The isle is perhaps fortunate in that a stream inland can provide up to 100kW of hydroelectric power and covers most of the island’s energy demand throughout the year. In addition, it now boasts a 50kW PV array and 24kW of wind generation capacity. The latter is usually enough to cover energy demand during the night, given the islands northerly location. There is also a diesel genset, but is considered a ‘last resort’ backup source of energy. Excess wind generation is fed into a bank of storage heaters. 

Lead acid batteries have been chosen to provide up to six hours of storage and dispatch capability. However unlike the more expensive lithium-ion batteries, lead acid devices are not designed to be cycled frequently or to perform high power applications without individual cells or systems needing augmentation or replacement. In an interview in March with this site, Skeleton Technologies CEO Taavi Madiberk explained how ultracapacitors could perform this battery-preserving role, as well as laying out his arguments for why bankability is key for the grid application of capacitors to become a more common feature of distributed energy systems. 

To this end, the flywheels and ultracapacitors ‘kick in’ to preserve the charge in the batteries and prevent them from having to perform those taxing fast charge-discharge cycles. Lead acid batteries also suffer from a ‘whiplash’ effect when asked to discharge large amounts of power quickly, resulting in voltage drops. This can cause the batteries to be unable to respond for short periods of time, causing various client systems to shutdown.

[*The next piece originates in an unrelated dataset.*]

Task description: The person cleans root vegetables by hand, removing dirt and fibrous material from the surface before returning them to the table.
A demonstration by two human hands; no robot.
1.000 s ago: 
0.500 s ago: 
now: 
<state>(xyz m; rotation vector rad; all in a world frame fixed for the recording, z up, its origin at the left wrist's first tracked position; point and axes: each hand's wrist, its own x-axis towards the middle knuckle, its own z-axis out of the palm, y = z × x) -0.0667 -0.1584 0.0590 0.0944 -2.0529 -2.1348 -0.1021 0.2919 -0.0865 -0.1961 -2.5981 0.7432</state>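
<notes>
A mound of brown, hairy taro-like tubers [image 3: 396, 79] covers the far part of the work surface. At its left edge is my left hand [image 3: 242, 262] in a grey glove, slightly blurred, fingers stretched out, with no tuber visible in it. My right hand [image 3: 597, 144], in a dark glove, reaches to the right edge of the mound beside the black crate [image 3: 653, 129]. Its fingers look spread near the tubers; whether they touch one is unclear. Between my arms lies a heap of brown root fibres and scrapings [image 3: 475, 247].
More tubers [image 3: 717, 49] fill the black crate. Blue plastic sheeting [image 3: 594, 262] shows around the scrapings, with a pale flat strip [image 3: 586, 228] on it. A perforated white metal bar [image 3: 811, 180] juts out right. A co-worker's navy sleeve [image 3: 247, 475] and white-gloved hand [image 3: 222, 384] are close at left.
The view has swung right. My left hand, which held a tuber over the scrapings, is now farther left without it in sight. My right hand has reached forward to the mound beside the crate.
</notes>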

“The ultracaps provide ultrafast response to keep the current as smooth as possible in terms of frequency and voltage. After about one second the flywheel takes over and then it is the lead-acid battery array that supplies current to the grid,” Skeleton Technologies spokesman Olivier Chabilan told Energy-Storage.news today.

Skeleton Technologies supplied five rackable SkelMod 102V units in a cabinet, with 17.6F capacity and 538Wh usable energy.

The smart islands phenomenon

The small island’s population has grown and seasonal demand from tourists mean that the addition of mains power will have a long-term impact on the environment and economics of the Isle. Skeleton Technologies’ Olivier Chabilan said that while he was not able to disclose financial or economic aspects of the microgrid, he has blogged for the company’s own website discussing the dynamics of the island community’s decision to free itself from expensive and polluting diesel fuel.

A feature article, ‘Taking smart to the edges of the world’ published in a recent issue of PV Tech Power (also from our publisher Solar Media) looked at the phenomenon of creating smart, renewable microgrids for island territories and focussed on three leading case studies. Long identified by the likes of the International Renewable Energy Agency as an environmental and economic win-win, batteries and other distributed energy storage resources are quickly helping to enable ever-higher amounts of renewable energy penetration and in many cases are bringing reliable power to communities for the first time.